Noto que me hago mayor en los achaques. Y en otra cosa: mis alumnos empiezan a ser reconocidos. Andrés Gertrudix es un actor excelente. José Manuel Cendón, monumental fotógrafo, recibe el premio Ortega y Gasset. El cielo oblicuo es una punzante novela de Belén García Abia. No hablo de discípulos sino de alumnos, porque ni mi carisma ni mis conocimientos son los de Jesucristo, Aranguren, Tierno, Blanco Aguinaga o Lledó. Las maestras no existen. Tampoco las escritoras a quienes se nombre por su apellido: Duras, Ginzburg, Sexton.

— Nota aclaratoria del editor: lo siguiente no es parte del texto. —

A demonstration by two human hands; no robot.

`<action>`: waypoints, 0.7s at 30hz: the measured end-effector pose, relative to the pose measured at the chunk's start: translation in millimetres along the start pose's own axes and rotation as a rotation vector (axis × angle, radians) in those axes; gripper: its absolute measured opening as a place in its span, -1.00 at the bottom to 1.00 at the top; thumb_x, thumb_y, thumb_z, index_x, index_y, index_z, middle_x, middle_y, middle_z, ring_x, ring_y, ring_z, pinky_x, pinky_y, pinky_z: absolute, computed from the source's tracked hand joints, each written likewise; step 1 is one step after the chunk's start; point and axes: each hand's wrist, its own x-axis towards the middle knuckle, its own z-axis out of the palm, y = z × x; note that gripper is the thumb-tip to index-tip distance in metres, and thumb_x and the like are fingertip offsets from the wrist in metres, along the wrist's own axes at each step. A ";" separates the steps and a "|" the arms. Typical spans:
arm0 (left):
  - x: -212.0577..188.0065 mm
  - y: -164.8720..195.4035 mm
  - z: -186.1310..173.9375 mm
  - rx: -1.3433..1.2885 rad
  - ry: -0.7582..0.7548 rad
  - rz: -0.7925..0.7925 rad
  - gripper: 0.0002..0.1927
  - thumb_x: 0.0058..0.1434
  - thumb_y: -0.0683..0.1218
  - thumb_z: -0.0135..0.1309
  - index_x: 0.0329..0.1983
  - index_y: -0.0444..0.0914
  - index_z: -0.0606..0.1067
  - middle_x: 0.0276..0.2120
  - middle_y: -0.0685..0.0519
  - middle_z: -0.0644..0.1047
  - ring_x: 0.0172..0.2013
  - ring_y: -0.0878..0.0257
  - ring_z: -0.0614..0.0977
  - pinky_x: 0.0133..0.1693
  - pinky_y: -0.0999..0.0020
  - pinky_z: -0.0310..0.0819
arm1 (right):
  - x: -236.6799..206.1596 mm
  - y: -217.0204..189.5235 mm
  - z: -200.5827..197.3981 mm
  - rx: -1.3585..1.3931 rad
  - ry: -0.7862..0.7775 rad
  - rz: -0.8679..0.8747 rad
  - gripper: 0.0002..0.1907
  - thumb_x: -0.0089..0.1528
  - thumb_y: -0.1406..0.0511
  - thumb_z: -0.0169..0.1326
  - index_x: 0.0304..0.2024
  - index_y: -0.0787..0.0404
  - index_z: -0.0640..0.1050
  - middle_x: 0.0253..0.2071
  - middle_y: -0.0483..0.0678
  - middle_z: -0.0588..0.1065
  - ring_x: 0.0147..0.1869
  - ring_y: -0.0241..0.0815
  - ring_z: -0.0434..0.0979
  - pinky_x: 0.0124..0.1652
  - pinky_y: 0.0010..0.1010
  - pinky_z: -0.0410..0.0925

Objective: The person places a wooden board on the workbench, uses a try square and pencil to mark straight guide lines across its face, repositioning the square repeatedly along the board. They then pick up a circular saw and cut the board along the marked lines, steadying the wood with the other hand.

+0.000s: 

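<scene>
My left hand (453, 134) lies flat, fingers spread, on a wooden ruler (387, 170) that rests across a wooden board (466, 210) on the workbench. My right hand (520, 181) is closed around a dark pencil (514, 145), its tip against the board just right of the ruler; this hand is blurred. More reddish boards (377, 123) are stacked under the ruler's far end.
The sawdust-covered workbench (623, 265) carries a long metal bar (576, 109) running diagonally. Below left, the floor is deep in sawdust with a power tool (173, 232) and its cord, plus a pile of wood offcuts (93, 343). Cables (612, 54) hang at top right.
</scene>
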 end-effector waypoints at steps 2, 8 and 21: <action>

El cielo oblicuo habla de esa inexistencia. Una voz de mujer cae en una trampa: entreteje el deseo de ser madre con la escritura. La trampa surge de la asunción de códigos ajenos que perpetuamos casi sin sentir: somos nuestras peores enemigas porque rellenamos con deseos imposibles el contenido de la felicidad. A las no-madres o a las madres desnaturalizadas, que no se ajustan al requerido canon de ternura, la auto-exigencia se nos clava dentro. Las maestras de nuestra vida no lo son porque no se expresan con sus propias palabras e imparten lecciones hirientes. García Abia, con acritud y un lenguaje de violencia genital, se pregunta por qué las mujeres llevamos dentro a una feroz, por qué a veces se rebelan los animales de nuestro cuerpo, por qué es imprescindible buscar nombres para la persona y la enfermedad. Saber quiénes somos y qué nos hace daño. García Abia nos muestra juegos infantiles que convierten a las niñas en mamacitas y la infancia entera en una película de terror: asexuados muñecos de plástico copulan. García Abia afronta una experiencia a la que hay que ponerle nombre con la tensión de ese lenguaje prestado que aspira a ser otro. La ausencia o la no-presencia -esterilidad, muertos- se somatizan, las maestras no existen y escribir posiblemente no cura.